The records follow. Print, word for word, the first line through the "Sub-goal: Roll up" line.

Extracted data entries:
============

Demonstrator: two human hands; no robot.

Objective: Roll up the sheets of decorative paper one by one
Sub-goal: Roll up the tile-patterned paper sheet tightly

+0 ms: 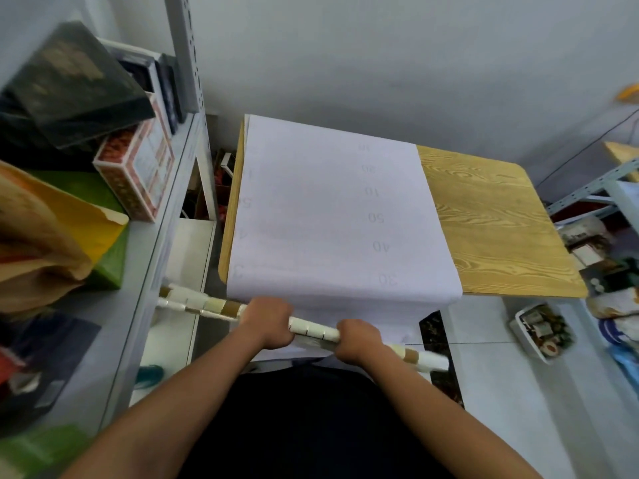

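Both hands close round one rolled tube of paper [313,331] held crosswise just short of the near edge of the table [494,223]; the left hand [268,323] wraps it knuckles up, fingers curled fully over the top with no gap in the grip, and the right hand [359,342] does the same a little way along toward the right, its grip just as tight; between the two fists a short cream stretch of the tube shows, marked with small dark ticks; outward from the left grip the tube runs on in cream and brown blocks, with what looks like a second thin roll lying close against it, though blur makes that hard to settle; outward from the right grip it ends in a brown band and a white tip; beyond the grip, away from the person, a white sheet [332,216] lies flat on the table with faint reversed numbers down it, and its near end drops over the table edge toward the tube; left of the grip stands a shelf [162,188] carrying boxes [138,171] and a green packet [107,261].
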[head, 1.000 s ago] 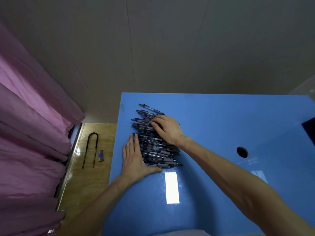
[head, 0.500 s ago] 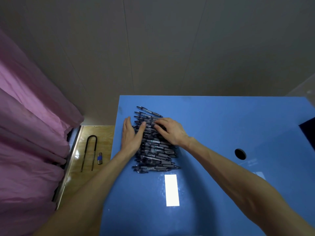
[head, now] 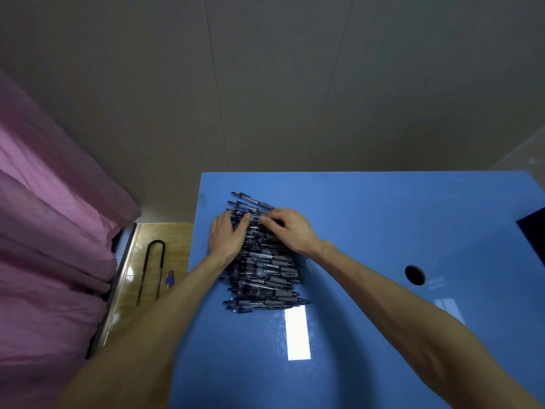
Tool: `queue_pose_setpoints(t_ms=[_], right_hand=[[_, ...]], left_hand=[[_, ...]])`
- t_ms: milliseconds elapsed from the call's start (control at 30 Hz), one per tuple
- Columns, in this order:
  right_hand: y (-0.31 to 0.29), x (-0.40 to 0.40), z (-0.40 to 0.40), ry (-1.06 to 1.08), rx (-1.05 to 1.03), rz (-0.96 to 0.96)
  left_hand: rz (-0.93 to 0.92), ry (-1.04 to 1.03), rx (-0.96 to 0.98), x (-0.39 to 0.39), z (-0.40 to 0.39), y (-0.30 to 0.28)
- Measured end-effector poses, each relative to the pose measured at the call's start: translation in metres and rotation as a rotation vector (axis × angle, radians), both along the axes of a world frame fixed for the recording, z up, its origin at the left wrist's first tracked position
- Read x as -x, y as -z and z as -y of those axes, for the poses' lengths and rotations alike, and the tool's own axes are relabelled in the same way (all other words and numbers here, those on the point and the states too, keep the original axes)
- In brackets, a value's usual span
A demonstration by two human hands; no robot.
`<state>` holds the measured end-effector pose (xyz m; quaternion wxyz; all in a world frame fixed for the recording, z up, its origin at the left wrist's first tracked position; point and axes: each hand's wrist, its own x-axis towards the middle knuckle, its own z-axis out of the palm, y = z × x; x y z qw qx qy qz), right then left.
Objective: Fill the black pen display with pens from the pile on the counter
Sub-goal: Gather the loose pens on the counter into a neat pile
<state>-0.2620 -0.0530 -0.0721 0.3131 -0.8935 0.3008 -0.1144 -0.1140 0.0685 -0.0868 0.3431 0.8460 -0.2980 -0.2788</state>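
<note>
On the blue counter [head: 368, 231], the pile of pens [head: 267, 270] lies near its left edge. Left hand [head: 225, 236] rests flat against the pile's left flank, fingers straight, apparently squaring it. Right hand [head: 287, 230] lies over the pile's far part, fingertips curled among pens; a definite grasp cannot be confirmed. Right of the pile, well apart, are a round hole [head: 415, 275] and a dark object [head: 533, 236] at the edge, possibly the display. Nothing obstructs.

Glossy blue counter [head: 368, 231], flat and rectangular, with a round dark hole [head: 415, 275] toward its right side. A pile of dark pens with grey grips [head: 265, 276] lies directly on the left portion, the pens mostly laid crosswise (overlapping, count not determinable). A dark object [head: 533, 231] sits at the right edge, largely cut off. Bright rectangular light reflection just below the pile.
</note>
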Motion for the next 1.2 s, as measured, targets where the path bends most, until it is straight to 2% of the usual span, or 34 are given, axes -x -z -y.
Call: queue_pose_setpoints(t_ms=[133,267,500,567,667,733,833,1033,1100,1200], right_hand=[[0.005,0.002,-0.001,0.039,0.060,0.042],[0.005,-0.008,-0.002,0.140,-0.033,0.050],[0.002,-0.010,0.010,0.154,-0.157,0.043],[0.002,-0.001,0.021,0.260,-0.219,0.092],[0.007,0.034,0.029,0.553,-0.319,0.237],[0.014,0.056,0.017,0.643,-0.407,0.285],[0.028,0.064,-0.004,0.536,-0.386,0.200],[0.022,0.049,-0.015,0.532,-0.404,0.257],[0.019,0.060,-0.007,0.456,-0.334,0.163],[0.027,0.090,-0.003,0.306,-0.097,-0.055]], left_hand=[[-0.070,-0.035,0.075,0.003,-0.005,0.002],[-0.065,-0.070,0.155,0.004,-0.009,0.000],[-0.009,-0.083,0.095,0.010,-0.004,0.004],[-0.008,-0.087,0.095,0.009,-0.004,0.004],[-0.018,-0.074,0.099,0.008,-0.002,0.003],[-0.024,-0.072,0.090,0.008,-0.001,0.002],[-0.031,-0.085,0.088,0.010,0.000,0.000],[-0.039,-0.104,0.114,0.012,0.000,-0.002],[-0.040,-0.099,0.112,0.011,0.000,-0.001],[-0.054,-0.111,0.124,0.010,-0.001,0.000]])
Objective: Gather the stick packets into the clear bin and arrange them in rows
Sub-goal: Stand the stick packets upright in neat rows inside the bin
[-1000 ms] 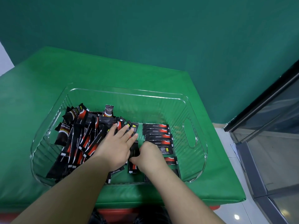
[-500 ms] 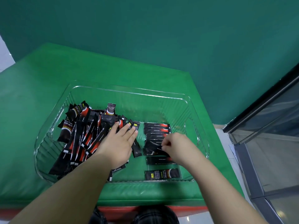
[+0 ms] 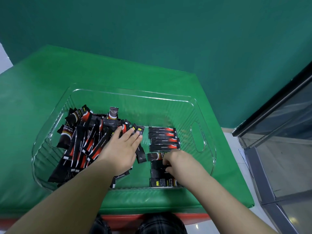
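A clear ribbed bin [image 3: 135,95] sits on a green padded table. Its left half holds a loose heap of black and red stick packets [image 3: 84,142]. On the right, a neat row of packets [image 3: 163,138] lies flat, stacked from far to near. My left hand [image 3: 121,149] rests flat with straight fingers on the right edge of the heap. My right hand [image 3: 177,163] has curled fingers that pinch a packet [image 3: 154,156] in the middle of the row. One more packet [image 3: 160,182] lies at the near wall.
The green table [image 3: 50,78] extends left and behind the bin. A dark glass panel and tiled floor [image 3: 278,149] lie past the table's right edge. The bin has handle cutouts [image 3: 197,137] in its side walls.
My right hand carried a packet from the centre of the bin over to the row on the right and set it into line. My left hand stayed on the heap.
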Motion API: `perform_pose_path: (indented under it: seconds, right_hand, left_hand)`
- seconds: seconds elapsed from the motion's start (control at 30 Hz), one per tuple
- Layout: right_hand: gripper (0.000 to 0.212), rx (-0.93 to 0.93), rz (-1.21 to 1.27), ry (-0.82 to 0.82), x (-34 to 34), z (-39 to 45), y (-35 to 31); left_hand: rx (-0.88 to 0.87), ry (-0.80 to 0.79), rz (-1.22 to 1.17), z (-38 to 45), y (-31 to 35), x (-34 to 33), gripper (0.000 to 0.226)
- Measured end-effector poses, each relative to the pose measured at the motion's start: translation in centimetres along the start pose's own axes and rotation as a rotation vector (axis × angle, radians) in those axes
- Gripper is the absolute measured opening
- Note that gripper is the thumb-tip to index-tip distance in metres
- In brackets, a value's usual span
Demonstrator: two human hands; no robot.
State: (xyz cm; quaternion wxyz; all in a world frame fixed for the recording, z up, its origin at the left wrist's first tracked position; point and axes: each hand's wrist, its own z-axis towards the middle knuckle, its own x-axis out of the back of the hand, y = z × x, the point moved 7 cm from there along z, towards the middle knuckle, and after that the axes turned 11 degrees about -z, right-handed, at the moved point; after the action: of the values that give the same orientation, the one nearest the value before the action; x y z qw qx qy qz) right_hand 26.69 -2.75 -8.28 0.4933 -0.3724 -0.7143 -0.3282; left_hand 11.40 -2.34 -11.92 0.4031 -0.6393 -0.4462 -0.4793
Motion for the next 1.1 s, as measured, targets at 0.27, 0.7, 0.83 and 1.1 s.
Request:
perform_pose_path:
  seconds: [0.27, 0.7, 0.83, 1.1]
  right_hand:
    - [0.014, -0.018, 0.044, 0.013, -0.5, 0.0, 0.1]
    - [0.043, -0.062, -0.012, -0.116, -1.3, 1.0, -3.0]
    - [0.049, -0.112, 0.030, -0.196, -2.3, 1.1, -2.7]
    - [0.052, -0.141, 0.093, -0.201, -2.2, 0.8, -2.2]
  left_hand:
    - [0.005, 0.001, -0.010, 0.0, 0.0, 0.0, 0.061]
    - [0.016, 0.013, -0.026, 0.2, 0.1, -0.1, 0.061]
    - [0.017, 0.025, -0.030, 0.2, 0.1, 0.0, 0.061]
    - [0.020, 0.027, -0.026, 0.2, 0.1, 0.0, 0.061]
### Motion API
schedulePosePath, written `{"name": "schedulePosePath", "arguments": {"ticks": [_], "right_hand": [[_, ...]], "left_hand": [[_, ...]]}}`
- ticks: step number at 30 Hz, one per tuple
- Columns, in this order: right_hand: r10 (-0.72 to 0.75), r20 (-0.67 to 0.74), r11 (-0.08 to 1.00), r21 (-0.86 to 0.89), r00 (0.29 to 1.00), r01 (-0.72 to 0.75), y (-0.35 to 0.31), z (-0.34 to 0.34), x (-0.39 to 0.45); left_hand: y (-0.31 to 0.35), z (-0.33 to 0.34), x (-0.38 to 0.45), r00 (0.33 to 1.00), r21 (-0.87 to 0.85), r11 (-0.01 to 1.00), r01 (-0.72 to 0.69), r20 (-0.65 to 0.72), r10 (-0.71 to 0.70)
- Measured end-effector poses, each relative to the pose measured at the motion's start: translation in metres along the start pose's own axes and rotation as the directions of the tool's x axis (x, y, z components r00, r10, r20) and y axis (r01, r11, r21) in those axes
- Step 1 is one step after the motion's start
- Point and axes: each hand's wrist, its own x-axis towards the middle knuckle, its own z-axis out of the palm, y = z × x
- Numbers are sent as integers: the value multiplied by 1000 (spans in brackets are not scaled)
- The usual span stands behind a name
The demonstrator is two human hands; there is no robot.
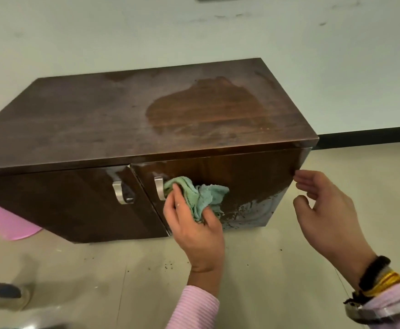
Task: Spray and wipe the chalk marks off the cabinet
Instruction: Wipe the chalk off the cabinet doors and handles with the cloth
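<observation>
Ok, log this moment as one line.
left hand: wiping cloth on right door | right hand: open, near cabinet corner

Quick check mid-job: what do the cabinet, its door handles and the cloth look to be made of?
Cabinet: likely wood-grain laminate or veneer, dark brown; doors glossy and reflective.
Door handles: brushed, silvery metal by their sheen.
Cloth: green terry or microfibre, fuzzy looped pile, bunched in the left hand.

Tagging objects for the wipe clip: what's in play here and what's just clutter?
In play:
- left hand, gripping the green cloth
- cabinet, right door wet
- right hand, open by the cabinet corner

Clutter:
- pink item on the floor, left
- blurred dark object, bottom left
</observation>
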Motion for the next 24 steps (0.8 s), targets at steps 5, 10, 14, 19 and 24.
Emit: {"name": "schedulePosePath", "arguments": {"ticks": [5,10,14,19,24], "right_hand": [[5,-9,1000,-2,1000,-5,0,1,1],[9,-11,1000,3,1000,-9,-4,0,-3],[18,-9,1000,-11,1000,-18,-1,0,-5],[29,-7,999,-28,1000,-30,1,-1,-4],[34,-7,999,-29,999,-35,6,0,-5]], "left_hand": [[-19,1,-5,997,40,999,-33,74,30],[-45,5,-31,981,106,994,6,190,-26],[-64,4,-42,966,176,984,30,248,-74],[-76,1,-44,953,213,959,187,199,-230],[-63,-12,-20,969,154,960,236,41,-245]]}}
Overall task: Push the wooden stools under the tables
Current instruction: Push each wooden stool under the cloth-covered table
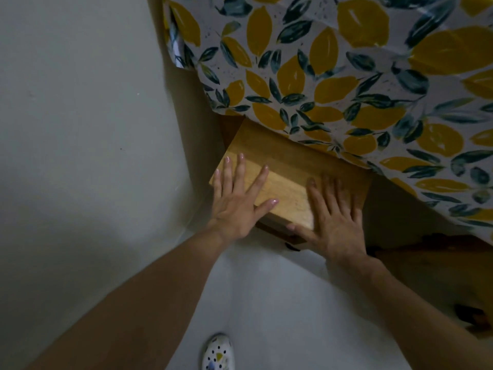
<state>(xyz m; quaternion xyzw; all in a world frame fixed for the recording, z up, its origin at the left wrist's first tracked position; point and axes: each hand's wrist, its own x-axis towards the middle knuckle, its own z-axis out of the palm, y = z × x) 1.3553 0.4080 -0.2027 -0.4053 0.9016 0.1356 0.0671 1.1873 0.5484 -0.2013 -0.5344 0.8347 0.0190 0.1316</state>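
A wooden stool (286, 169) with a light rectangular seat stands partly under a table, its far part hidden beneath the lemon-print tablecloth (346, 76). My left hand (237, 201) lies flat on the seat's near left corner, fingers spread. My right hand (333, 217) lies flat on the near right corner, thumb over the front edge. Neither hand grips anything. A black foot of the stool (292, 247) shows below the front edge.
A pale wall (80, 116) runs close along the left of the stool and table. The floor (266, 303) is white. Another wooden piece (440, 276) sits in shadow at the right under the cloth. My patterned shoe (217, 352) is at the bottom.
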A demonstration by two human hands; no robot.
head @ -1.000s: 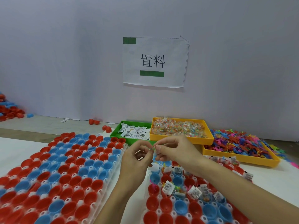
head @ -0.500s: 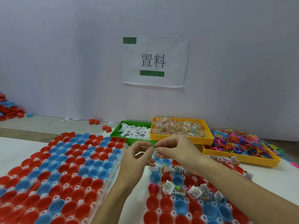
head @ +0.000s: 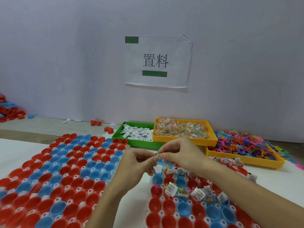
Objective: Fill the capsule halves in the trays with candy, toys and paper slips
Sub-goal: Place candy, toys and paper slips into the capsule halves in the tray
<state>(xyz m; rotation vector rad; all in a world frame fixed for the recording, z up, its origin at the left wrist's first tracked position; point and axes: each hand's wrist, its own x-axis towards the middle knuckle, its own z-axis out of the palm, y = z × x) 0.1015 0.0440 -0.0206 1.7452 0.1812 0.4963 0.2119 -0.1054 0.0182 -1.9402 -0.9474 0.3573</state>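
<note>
My left hand point(head: 136, 163) and my right hand point(head: 179, 153) meet in the middle, both pinching a small green toy point(head: 158, 155) between their fingertips. They hover over the far end of the right tray point(head: 162, 213) of red and blue capsule halves, several of which hold paper slips point(head: 171, 189) and toys. A left tray point(head: 65, 175) holds empty red and blue halves.
Behind the hands stand a green bin of paper slips point(head: 137, 133), a yellow bin of wrapped candy point(head: 182, 130) and a yellow bin of colourful toys point(head: 243, 145). Loose capsule halves point(head: 11, 111) lie far left. A paper sign point(head: 158, 61) hangs on the wall.
Both hands stay together at the same spot; the fingers shift slightly around the small toy.
</note>
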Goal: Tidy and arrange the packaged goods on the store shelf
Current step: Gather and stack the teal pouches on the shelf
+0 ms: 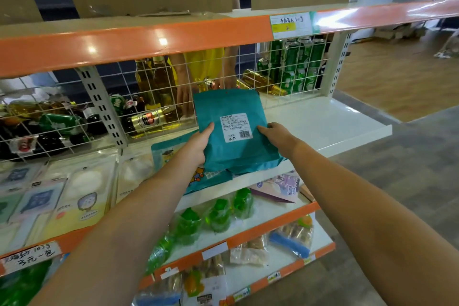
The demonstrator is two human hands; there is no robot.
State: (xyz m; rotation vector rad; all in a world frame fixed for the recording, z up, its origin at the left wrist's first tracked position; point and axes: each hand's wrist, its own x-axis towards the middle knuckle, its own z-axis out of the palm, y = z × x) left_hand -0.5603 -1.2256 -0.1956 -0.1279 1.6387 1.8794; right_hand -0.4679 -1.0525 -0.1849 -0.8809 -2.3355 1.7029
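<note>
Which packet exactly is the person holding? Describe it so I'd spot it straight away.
Find the white shelf under the long orange rail. Above its front edge, the left hand and right hand grip a flat teal packet by its sides. Unlike the pale packets beside it, it shows a white barcode label.

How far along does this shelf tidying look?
Partway, it seems. Pale flat packets at the shelf's left already lie in neat rows. Left hand and right hand hold a teal flat packet with a white barcode label above the white metal shelf. Another teal packet beneath lies askew, and the shelf's right end is bare.
</note>
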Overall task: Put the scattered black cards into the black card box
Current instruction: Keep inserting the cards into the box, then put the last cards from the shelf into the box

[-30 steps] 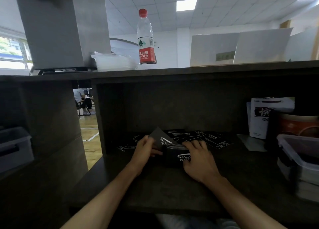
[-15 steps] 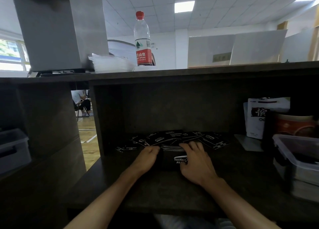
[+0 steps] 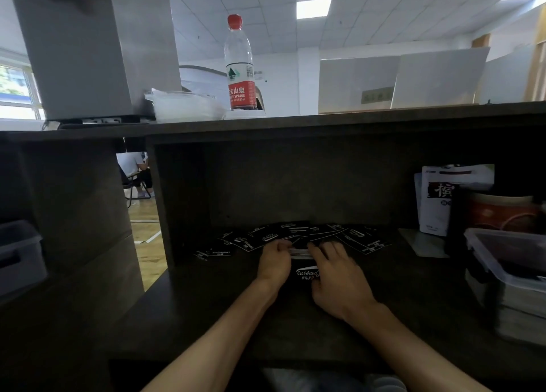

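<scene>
Since a second ago, the raised card in the left hand (image 3: 273,263) has gone down, and both hands now sit close against the black card box (image 3: 304,273). That box stands on the dark desk (image 3: 206,317) between the hands, white lettering on its near face, with a stack of pale card edges showing at its open top. Left-hand fingers curl against the box's 9 o'clock side at the stack; whether they pinch a card cannot be told. The right hand (image 3: 339,279) wraps the box from 3 o'clock, fingers curled over its top. Scattered black cards (image 3: 363,241) fan across the desk from 10 to 2 o'clock of the box. At 3 o'clock, a clear lidded tub (image 3: 508,261) holds dark contents. On the upper shelf at 12 o'clock stands a water bottle (image 3: 240,66).
</scene>
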The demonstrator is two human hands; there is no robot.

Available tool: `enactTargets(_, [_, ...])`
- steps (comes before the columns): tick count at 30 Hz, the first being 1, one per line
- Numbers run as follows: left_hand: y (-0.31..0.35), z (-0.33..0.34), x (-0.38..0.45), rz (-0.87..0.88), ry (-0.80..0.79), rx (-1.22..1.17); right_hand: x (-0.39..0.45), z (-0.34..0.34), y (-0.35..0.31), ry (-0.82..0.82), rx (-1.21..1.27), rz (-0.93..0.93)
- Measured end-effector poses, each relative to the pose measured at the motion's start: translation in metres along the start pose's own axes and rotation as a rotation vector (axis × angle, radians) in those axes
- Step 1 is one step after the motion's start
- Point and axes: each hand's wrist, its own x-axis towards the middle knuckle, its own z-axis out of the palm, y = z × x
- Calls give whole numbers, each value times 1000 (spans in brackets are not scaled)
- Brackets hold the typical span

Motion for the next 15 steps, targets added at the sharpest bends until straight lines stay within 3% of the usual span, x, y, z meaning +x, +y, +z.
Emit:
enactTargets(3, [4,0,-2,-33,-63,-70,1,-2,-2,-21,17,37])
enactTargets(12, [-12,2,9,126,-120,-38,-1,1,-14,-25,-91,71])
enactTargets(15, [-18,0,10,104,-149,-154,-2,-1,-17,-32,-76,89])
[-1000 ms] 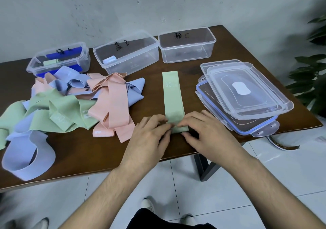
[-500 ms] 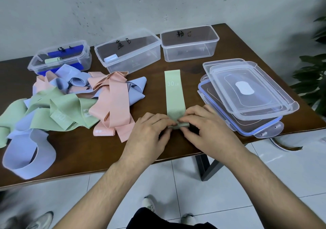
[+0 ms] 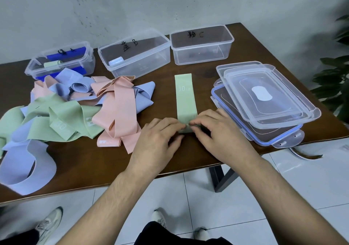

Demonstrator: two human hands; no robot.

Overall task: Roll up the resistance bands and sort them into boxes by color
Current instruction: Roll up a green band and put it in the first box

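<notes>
Both hands work the near end of a green band [image 3: 186, 101] that lies flat on the brown surface [image 3: 85, 156], running from centre toward 12 o'clock with "30 LB" printed near its far end. The left hand [image 3: 160, 137] and right hand [image 3: 221, 131] each have fingers curled over the small roll begun at that near end, pinching it between fingertips and thumbs; only a turn or so looks made, so most of this band is yet to be rolled. The sorting seems barely started: the box at 10 o'clock [image 3: 34, 69] holds one rolled green band, the middle box [image 3: 151, 59] one pale blue roll, and the box at 12 o'clock [image 3: 226, 50] looks empty. A loose pile of green, pink and blue bands [image 3: 113, 108] at 9 to 10 o'clock remains, with a blue loop [image 3: 28, 171] at 8 o'clock. Stacked clear lids [image 3: 264, 101] sit at 3 o'clock. Beyond the surface is a scuffed pale wall, a leafy plant [image 3: 334, 71] at the right edge, and white floor tiles below.
</notes>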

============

- **TASK RESULT**:
Demonstrator: two human hands; no robot.

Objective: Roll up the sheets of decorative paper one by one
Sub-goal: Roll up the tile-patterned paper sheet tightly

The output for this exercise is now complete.